▶ [PROMPT]:
Return the entries below precisely, omitting nothing.

▶ [DATA SHOWN]:
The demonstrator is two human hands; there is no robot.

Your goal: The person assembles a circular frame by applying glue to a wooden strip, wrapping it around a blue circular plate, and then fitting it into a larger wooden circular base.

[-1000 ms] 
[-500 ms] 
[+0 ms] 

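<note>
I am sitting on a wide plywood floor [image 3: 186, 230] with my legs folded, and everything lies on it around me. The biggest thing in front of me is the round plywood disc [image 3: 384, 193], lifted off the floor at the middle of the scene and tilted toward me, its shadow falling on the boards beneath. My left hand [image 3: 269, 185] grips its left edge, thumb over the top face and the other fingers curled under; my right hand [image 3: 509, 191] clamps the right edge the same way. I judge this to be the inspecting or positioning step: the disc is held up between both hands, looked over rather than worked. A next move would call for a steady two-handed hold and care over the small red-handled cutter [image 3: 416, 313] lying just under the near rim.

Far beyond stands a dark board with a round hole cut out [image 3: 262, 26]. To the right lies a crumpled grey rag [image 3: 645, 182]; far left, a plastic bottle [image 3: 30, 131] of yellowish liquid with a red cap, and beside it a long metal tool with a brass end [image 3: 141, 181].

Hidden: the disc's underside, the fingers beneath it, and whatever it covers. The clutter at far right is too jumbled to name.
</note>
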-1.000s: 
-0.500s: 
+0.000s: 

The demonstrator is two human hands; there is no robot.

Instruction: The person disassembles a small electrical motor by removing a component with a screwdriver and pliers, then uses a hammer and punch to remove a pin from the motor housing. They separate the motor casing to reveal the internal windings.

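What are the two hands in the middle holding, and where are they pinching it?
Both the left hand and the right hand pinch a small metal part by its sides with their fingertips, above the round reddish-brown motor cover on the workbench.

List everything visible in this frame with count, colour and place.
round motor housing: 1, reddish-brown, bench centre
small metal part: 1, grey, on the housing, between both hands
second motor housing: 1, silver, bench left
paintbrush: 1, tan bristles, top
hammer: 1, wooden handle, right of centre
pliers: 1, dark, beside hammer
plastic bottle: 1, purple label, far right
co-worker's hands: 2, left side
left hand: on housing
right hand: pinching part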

▶ [ANSWER SPACE]:
The demonstrator is two human hands; there is no robot.

Your goal: The person assembles a circular frame by applying glue to a wooden strip, wrapping it around a blue circular plate, and then fitting it into a larger wooden circular base.

[-1000 ms] 
[-500 ms] 
[+0 ms] 

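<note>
I am sitting on a wide plywood floor [image 3: 186, 230] with my legs folded, and everything lies on it around me. The biggest thing in front of me is the round plywood disc [image 3: 384, 193], lifted off the floor at the middle of the scene and tilted toward me, its shadow falling on the boards beneath. My left hand [image 3: 269, 185] grips its left edge, thumb over the top face and the other fingers curled under; my right hand [image 3: 509, 191] clamps the right edge the same way. I judge this to be the inspecting or positioning step: the disc is held up between both hands, looked over rather than worked. A next move would call for a steady two-handed hold and care over the small red-handled cutter [image 3: 416, 313] lying just under the near rim.

Far beyond stands a dark board with a round hole cut out [image 3: 262, 26]. To the right lies a crumpled grey rag [image 3: 645, 182]; far left, a plastic bottle [image 3: 30, 131] of yellowish liquid with a red cap, and beside it a long metal tool with a brass end [image 3: 141, 181].

Hidden: the disc's underside, the fingers beneath it, and whatever it covers. The clutter at far right is too jumbled to name.
</note>
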-1.000s: 
-0.500s: 
+0.000s: 

The demonstrator is two human hands; there is no robot.

Instruction: The person disassembles a small electrical motor by removing a component with a screwdriver and pliers, then uses a hammer and punch to remove a pin from the motor housing. They separate the motor casing to reveal the internal windings.

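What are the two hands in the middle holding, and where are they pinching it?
Both the left hand and the right hand pinch a small metal part by its sides with their fingertips, above the round reddish-brown motor cover on the workbench.

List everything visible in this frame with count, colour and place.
round motor housing: 1, reddish-brown, bench centre
small metal part: 1, grey, on the housing, between both hands
second motor housing: 1, silver, bench left
paintbrush: 1, tan bristles, top
hammer: 1, wooden handle, right of centre
pliers: 1, dark, beside hammer
plastic bottle: 1, purple label, far right
co-worker's hands: 2, left side
left hand: on housing
right hand: pinching part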

Output for the exercise is complete.